Sou lenhador. O nome não importa. A choça em que nasci e na qual logo hei
de morrer fica à beira do bosque. Do bosque dizem que se estende até o mar que
rodeia toda a terra e que nele existem casas de madeira iguais à minha.
Tampouco vi o outro lado do bosque. Meu irmão mais velho, quando éramos
pequenos, me fez jurar que nós dois derrubaríamos todo o bosque até não restar
uma única árvore. Meu irmão morreu e agora procuro e continuarei procurando
outra coisa. No rumo do poente corre um riacho em que sei pescar com a mão. No
bosque há lobos, mas os lobos não me amedrontam e meu machado nunca me foi
infiel. Não fiz o cálculo de meus anos. Sei que são muitos. Meus olhos já não
veem. Na aldeia, aonde já não vou porque me perderia, tenho fama de avaro, mas
que pode ter amealhado um lenhador do bosque?
Fecho a porta de minha casa com uma pedra para que
a neve não entre. Uma tarde ouvi passos trabalhosos e depois uma batida. Abri e
entrou um desconhecido. Era um homem alto e velho, envolto numa manta puída.

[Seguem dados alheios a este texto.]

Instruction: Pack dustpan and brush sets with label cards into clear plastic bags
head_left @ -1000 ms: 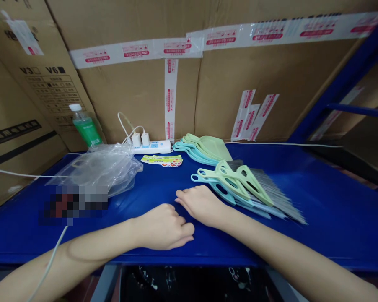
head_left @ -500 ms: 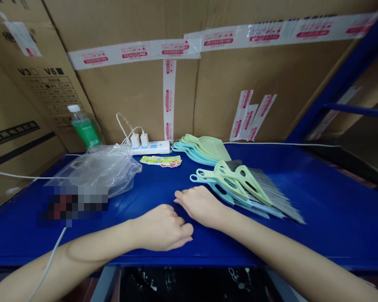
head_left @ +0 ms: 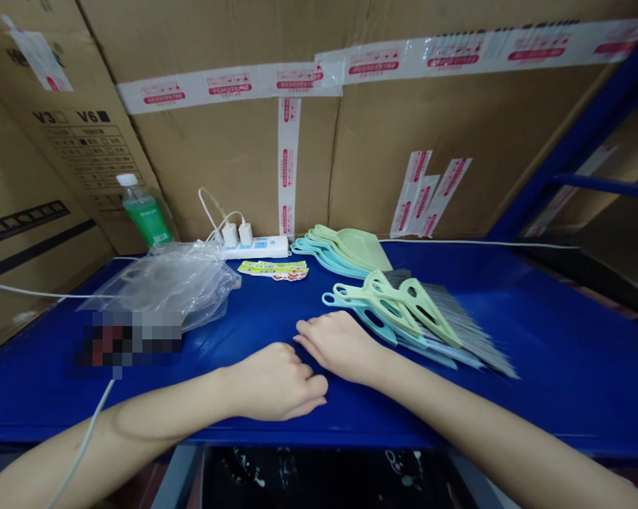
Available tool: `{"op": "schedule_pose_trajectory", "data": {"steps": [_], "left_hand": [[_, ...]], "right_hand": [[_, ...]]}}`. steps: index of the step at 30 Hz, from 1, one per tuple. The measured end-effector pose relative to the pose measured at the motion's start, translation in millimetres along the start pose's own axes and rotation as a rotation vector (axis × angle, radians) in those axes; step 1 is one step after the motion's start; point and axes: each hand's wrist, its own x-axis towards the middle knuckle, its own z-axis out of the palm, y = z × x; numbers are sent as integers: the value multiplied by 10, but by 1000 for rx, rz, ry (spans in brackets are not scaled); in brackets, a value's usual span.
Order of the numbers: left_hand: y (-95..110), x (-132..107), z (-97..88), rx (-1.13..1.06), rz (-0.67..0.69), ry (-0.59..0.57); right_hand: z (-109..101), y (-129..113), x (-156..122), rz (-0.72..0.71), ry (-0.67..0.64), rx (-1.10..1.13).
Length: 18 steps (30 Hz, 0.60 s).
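Note:
My left hand (head_left: pixel 281 382) rests on the blue table in a loose fist, back of the hand up, with nothing visible in it. Just beyond it and to the right, my right hand (head_left: pixel 345 345) lies curled the same way, also showing nothing in its fingers. Next to the right hand is a pile of small hand brushes with green handles (head_left: pixel 387 302), blue handles (head_left: pixel 369 319) and grey bristles (head_left: pixel 465 329). Behind the brushes lie stacked dustpans, green (head_left: pixel 358 249) and light blue (head_left: pixel 324 256).
Colourful paper labels (head_left: pixel 273 269) lie before a white power strip (head_left: pixel 271 247) with plugged-in chargers. Clear plastic bags (head_left: pixel 175 283) and a green-labelled bottle (head_left: pixel 146 215) are on the left. A white cable crosses my left forearm. Taped cardboard (head_left: pixel 234 155) walls the back; a blue frame post (head_left: pixel 573 127) rises right.
Both hands keep the same pose and place on the table. The view has shifted very slightly; no object has visibly moved.

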Motion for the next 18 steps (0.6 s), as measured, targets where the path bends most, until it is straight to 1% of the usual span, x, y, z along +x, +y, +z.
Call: {"op": "schedule_pose_trajectory", "data": {"steps": [4, 12, 18], "left_hand": [[1, -5, 6, -1, -2, -2], [8, -10, 7, -1, -5, -16], [2, -3, 1, 11, -4, -17]], "right_hand": [[5, 5, -7, 0, -15, -1], [27, 20, -7, -6, 4, 5], [-9, 58, -25, 8, 49, 5]]}}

Uma cicatriz atravessava seu rosto. Os anos pareciam haver dado a ele mais
autoridade que fraqueza, mas notei que lhe custava andar sem o apoio do bastão.
Trocamos umas palavras que não lembro. Disse afinal:
- Não tenho casa e durmo onde posso. Percorri toda
a Saxônia.
Aquelas palavras convinham à velhice dele. Meu pai
sempre falava da Saxônia; agora as pessoas dizem Inglaterra.
Eu tinha pão e peixe. Não falamos durante o jantar.
Começou a chover. Com uns couros armei uma cama para ele no chão de terra, onde
meu irmão morreu. Ao chegar a noite, dormimos.
O dia clareava quando saímos de casa. A chuva
cessara e a terra estava coberta de neve recente. Deixou cair o bastão e
ordenou-me que o erguesse.
– Por que devo te obedecer? - disse-lhe.
– Porque sou um rei – respondeu.
Julguei-o um louco. Apanhei o bastão e lhe dei.
Falou uma voz diferente.
– Sou o rei dos Secgens. Muitas vezes, levei-os à
vitória na dura batalha, mas na hora marcada pelo destino perdi meu reino. Meu
nome é Isern e sou da estirpe de Odin.
– Não venero Odin – respondi. - Venero Cristo.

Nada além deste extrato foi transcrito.